A university education doesn’t teach you any particular set of beliefs. What you come to believe by the time you graduate depends on the university and the program you enroll in. It will also depend on what your teachers happen to believe, what your fellow students believe, and what you believed when you started your studies. Your education will hopefully affect your beliefs, of course; you will acquire new beliefs and discard old ones in line with the knowledge you are exposed to. But no one in their right mind would judge your education against some list of “truths” you ought properly to believe in order to get your degree.

What an education should do, however, is to make you better able to support, elaborate and defend your beliefs. It does not just give you knowledge, we might say, it makes you knowledge-able — able-to-know things. Being “educated” doesn’t mean that you’ve been indoctrinated into a particular set of beliefs but that you have trained yourself to hold your beliefs in a particular way. It has improved your “epistemic posture,” if you will. Faced with skepticism about the truth of your beliefs, you know how to adduce evidence and invoke authority. Faced with incomprehension about what you mean, you know how to define your terms and clarify your concepts. Faced with a contrary opinion, you know how to hold and give ground according to the force of the arguments. Importantly, being taken to task in these ways does not surprise or offend you. It’s a familiar business. You don’t expect people to just trust you. You know that’s not how it works.

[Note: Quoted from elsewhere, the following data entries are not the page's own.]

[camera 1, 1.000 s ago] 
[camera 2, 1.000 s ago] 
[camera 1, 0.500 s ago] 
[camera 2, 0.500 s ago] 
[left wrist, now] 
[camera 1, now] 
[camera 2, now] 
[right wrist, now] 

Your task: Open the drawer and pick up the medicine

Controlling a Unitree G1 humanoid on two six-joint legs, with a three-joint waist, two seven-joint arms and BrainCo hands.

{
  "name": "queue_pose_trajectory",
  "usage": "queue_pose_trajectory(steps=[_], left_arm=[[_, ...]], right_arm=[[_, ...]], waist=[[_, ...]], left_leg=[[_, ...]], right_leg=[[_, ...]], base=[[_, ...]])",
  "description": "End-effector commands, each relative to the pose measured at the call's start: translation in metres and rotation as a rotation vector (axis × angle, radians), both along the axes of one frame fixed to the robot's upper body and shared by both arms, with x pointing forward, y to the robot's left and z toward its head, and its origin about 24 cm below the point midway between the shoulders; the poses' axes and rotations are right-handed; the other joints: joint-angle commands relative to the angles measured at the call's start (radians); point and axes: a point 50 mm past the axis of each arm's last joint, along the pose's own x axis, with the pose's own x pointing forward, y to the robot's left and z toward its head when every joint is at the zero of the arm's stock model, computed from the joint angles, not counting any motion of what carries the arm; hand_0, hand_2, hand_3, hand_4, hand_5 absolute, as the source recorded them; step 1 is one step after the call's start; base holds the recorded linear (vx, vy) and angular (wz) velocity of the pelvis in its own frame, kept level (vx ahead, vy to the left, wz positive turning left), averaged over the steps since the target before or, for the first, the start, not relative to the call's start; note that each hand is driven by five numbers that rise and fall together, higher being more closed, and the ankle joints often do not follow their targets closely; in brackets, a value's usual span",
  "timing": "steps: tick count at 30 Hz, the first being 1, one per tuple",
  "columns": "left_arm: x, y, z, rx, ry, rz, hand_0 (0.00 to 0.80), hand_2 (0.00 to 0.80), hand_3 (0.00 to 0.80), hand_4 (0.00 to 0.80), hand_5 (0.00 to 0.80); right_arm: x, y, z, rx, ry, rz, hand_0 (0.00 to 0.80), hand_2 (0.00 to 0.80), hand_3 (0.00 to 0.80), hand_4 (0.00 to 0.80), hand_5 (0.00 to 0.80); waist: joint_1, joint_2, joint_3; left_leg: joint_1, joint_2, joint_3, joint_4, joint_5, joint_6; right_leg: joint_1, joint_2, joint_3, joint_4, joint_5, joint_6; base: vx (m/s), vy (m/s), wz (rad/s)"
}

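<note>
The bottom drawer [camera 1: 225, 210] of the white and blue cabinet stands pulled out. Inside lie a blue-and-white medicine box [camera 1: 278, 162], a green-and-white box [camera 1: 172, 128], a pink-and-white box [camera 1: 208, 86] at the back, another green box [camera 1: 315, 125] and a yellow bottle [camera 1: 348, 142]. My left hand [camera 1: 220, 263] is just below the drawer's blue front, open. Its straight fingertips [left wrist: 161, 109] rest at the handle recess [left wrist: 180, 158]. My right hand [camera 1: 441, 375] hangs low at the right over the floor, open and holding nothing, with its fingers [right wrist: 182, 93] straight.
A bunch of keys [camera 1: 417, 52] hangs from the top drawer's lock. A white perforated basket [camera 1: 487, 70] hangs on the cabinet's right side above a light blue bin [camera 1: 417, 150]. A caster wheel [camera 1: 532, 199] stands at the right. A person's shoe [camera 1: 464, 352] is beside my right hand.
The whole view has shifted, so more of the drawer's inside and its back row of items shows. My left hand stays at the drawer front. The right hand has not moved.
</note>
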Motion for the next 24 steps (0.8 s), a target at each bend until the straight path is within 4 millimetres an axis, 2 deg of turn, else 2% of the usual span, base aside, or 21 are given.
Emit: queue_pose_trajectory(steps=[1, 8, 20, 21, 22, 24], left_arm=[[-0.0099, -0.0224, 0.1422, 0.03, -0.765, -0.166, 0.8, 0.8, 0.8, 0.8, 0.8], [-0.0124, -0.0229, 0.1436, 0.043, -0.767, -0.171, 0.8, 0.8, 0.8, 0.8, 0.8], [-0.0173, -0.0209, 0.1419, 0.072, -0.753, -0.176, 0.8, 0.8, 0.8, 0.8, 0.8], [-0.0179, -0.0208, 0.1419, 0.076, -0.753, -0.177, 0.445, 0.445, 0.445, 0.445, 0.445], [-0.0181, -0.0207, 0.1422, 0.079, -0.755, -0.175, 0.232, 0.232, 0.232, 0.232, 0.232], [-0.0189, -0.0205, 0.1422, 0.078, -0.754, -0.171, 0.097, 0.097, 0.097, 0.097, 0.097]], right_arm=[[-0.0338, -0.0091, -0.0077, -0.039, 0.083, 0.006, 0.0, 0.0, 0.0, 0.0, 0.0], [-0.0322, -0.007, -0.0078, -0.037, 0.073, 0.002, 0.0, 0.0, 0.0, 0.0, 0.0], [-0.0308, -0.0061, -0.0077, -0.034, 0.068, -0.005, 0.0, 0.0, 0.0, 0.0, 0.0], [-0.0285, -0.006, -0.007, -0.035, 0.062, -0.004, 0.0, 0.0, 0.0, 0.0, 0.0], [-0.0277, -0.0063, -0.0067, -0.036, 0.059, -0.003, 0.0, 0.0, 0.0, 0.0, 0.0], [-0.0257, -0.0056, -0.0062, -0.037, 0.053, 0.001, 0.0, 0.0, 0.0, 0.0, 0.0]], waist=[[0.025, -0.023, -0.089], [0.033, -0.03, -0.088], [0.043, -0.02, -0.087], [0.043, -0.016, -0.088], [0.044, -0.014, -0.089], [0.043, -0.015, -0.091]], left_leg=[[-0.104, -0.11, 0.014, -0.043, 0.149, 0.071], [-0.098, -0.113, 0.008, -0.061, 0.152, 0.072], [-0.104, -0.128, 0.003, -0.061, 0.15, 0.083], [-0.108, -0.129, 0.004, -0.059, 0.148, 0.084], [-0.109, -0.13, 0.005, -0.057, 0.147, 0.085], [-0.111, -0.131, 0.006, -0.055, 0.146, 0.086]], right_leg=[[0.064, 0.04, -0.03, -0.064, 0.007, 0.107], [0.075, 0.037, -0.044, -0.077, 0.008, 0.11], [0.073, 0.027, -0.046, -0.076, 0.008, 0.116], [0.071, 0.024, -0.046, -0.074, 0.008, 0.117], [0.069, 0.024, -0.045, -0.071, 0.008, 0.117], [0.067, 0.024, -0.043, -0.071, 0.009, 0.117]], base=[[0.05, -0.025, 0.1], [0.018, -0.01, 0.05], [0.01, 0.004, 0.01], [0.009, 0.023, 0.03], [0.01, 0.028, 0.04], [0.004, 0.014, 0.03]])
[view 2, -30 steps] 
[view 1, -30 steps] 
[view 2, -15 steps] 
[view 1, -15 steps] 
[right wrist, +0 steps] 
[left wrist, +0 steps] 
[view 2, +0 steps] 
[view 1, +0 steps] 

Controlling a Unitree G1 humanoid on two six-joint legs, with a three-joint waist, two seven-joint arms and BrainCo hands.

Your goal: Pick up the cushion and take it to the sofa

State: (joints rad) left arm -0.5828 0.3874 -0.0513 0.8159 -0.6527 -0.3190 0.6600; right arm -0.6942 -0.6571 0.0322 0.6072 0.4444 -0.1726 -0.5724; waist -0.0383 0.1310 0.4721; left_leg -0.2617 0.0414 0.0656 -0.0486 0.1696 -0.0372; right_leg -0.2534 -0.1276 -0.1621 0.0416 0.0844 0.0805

It is my view that explicit instruction in the writing of paragraphs, and a modicum of discipline in practicing this craft, goes a long way toward training this posture. It will make you more articulate in your conversations, both with your peers and with yourself. It will make you better able to discuss your ideas in public and make up your mind in private. I know that paragraphs aren’t the be all and end all of academic life, nor even of academic writing. I know that you’ll do a lot of other things and you’ll do them well too. But it’s my sense that the craft of paragraphing is falling into desuetude. It’s my aim, over the next couple of decades, simply to insist on its importance for the life of the mind and the culture. In its conservation — its preservation and transmission — lies much of the value of the university.